§ **Aim of the task**
Find the word "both" in the material below and gather every line that contains it.

§ **Data extract**
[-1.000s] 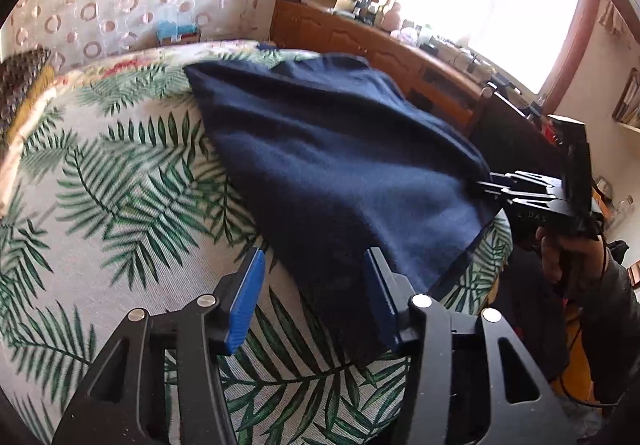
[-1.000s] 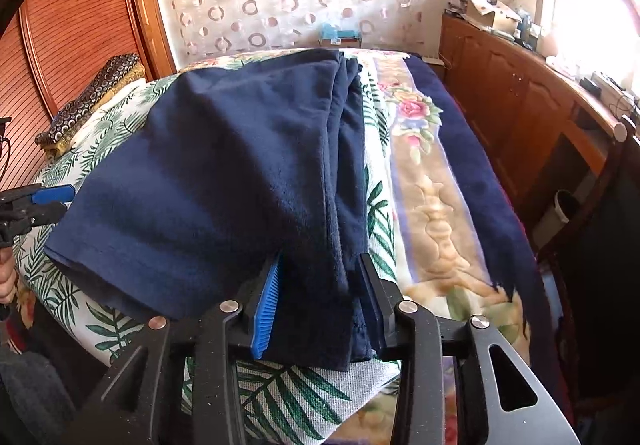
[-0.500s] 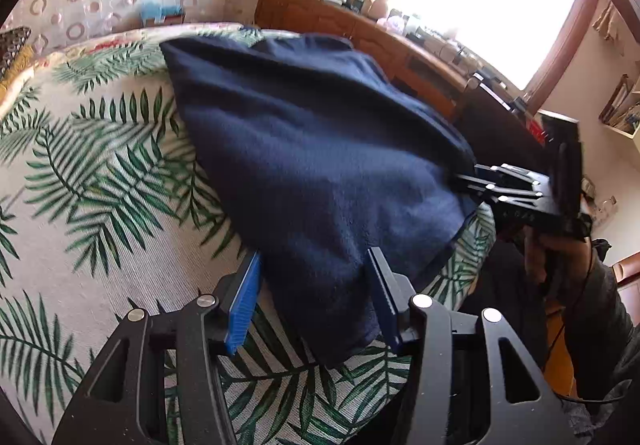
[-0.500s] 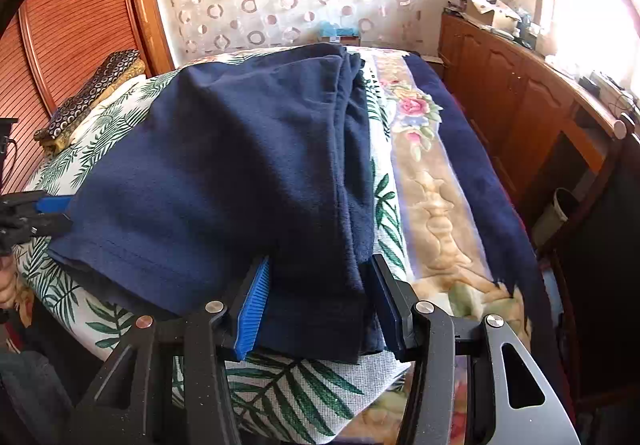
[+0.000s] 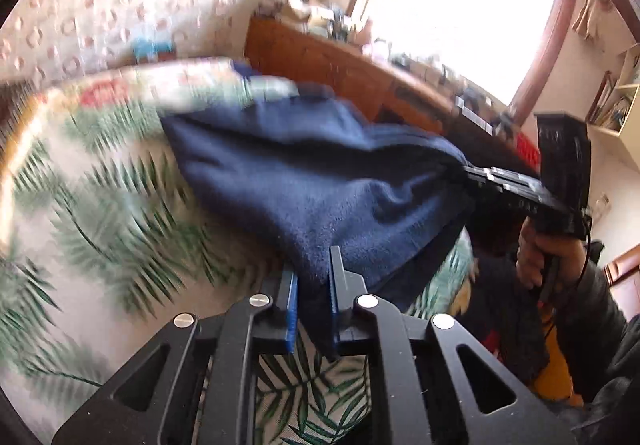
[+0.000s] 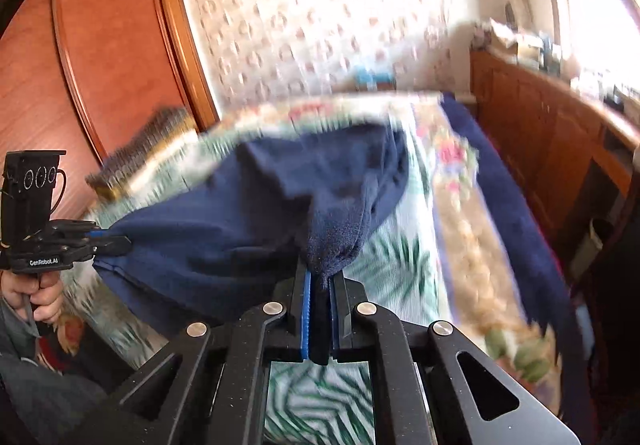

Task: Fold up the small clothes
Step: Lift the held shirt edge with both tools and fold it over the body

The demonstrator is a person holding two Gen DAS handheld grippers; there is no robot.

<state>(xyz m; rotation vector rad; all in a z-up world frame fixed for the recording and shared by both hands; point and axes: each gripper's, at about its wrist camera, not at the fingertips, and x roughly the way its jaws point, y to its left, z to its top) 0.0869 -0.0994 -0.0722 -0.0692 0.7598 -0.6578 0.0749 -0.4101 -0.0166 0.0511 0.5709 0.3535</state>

§ **Task answer**
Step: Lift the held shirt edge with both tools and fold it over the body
<state>(xyz m; rotation vector rad; all in a z-up world frame fixed for the recording and shared by both hands; point and axes: each gripper's, at about its wrist camera, not at the fingertips, and x roughly the way its jaws point, y to its left, z to its top) 0.0869 -0.0994 -0.0722 -0.0692 0.7598 -0.6578 0.0749 -0.4101 -0.0166 0.0511 0.5709 0.3535</state>

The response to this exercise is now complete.